■ **WHAT YOU WILL DO**
Find and copy each line of the data that includes "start".

——

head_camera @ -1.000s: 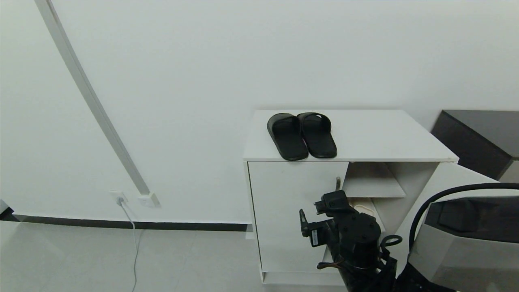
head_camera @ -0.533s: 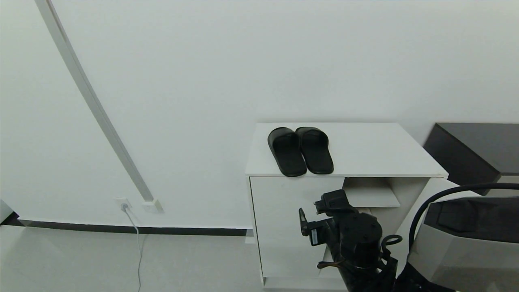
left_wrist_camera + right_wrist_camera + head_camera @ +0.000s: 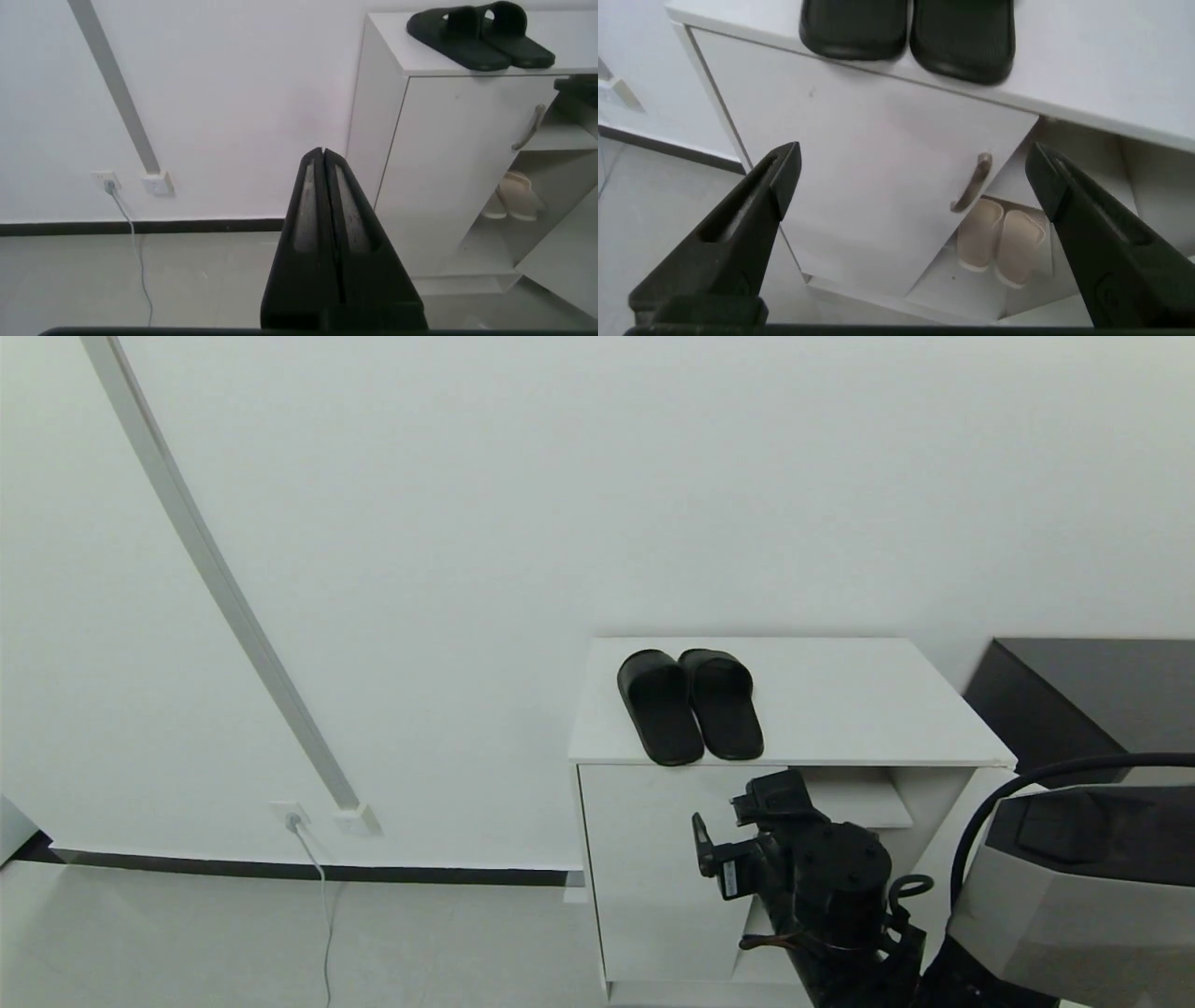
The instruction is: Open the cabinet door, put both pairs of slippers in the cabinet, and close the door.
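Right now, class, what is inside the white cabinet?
A pale pair of slippers lies side by side, low down in the open side of the cabinet. Whatever sits behind the closed door is hidden from every view.

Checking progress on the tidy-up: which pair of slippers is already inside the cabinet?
The cream pair, low down in the open side of the cabinet. The black pair lies on the cabinet's top, outside.
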Robot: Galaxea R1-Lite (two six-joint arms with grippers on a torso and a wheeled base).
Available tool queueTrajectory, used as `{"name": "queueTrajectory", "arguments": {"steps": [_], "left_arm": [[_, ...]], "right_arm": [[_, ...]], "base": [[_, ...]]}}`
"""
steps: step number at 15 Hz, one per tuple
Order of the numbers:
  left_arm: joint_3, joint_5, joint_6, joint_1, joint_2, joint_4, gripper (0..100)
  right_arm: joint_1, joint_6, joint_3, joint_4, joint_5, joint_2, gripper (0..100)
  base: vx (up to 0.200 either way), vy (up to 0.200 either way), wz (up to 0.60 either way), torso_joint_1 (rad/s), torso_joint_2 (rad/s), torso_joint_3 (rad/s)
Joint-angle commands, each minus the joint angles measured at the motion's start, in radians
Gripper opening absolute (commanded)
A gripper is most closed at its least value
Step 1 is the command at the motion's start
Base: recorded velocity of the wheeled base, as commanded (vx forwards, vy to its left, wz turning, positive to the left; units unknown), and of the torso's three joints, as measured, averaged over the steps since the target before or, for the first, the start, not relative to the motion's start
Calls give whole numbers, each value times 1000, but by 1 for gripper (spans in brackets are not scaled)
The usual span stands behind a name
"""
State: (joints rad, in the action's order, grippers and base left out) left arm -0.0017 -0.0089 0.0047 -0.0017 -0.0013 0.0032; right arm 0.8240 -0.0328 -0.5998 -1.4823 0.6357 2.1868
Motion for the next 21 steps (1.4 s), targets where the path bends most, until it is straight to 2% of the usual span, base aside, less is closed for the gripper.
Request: {"name": "queueTrajectory", "arguments": {"steps": [1,5,8,13,14,17,21], "left_arm": [[0,0,0,0,1,0,0],[0,0,1,0,1,0,0],[0,-2,1,0,1,1,0],[0,-2,1,0,1,0,0],[0,-2,1,0,1,0,0],[0,0,0,0,1,0,0],[0,1,-2,0,1,0,0]], "right_arm": [[-5,-10,12,4,-19,-4,100],[-20,-6,-20,14,-45,10,100],[-34,8,-75,86,-45,-5,100],[-23,145,-230,452,-45,-107,100],[-23,152,-247,484,-37,-110,100],[-11,152,-256,498,-34,-113,100],[-13,152,-253,498,-34,-108,100]], "base": [[0,0,0,154,-339,-188],[0,0,0,165,-344,-184],[67,0,0,80,-173,-85],[200,0,0,0,-2,-1],[200,0,0,12,-2,7],[200,0,0,14,4,-1],[0,0,0,0,0,0]]}}
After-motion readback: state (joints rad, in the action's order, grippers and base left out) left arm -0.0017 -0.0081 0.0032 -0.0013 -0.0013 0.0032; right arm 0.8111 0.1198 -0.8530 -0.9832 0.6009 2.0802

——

■ **EXERCISE ANSWER**
Joint-angle commands, each minus the joint angles measured at the motion's start, in radians
Step 1 is the command at the motion's start
Base: recorded velocity of the wheeled base, as commanded (vx forwards, vy to its left, wz turning, positive to the left; units unknown), and of the torso's three joints, as measured, averaged over the steps since the target before or, for the first, the start, not relative to the motion's start

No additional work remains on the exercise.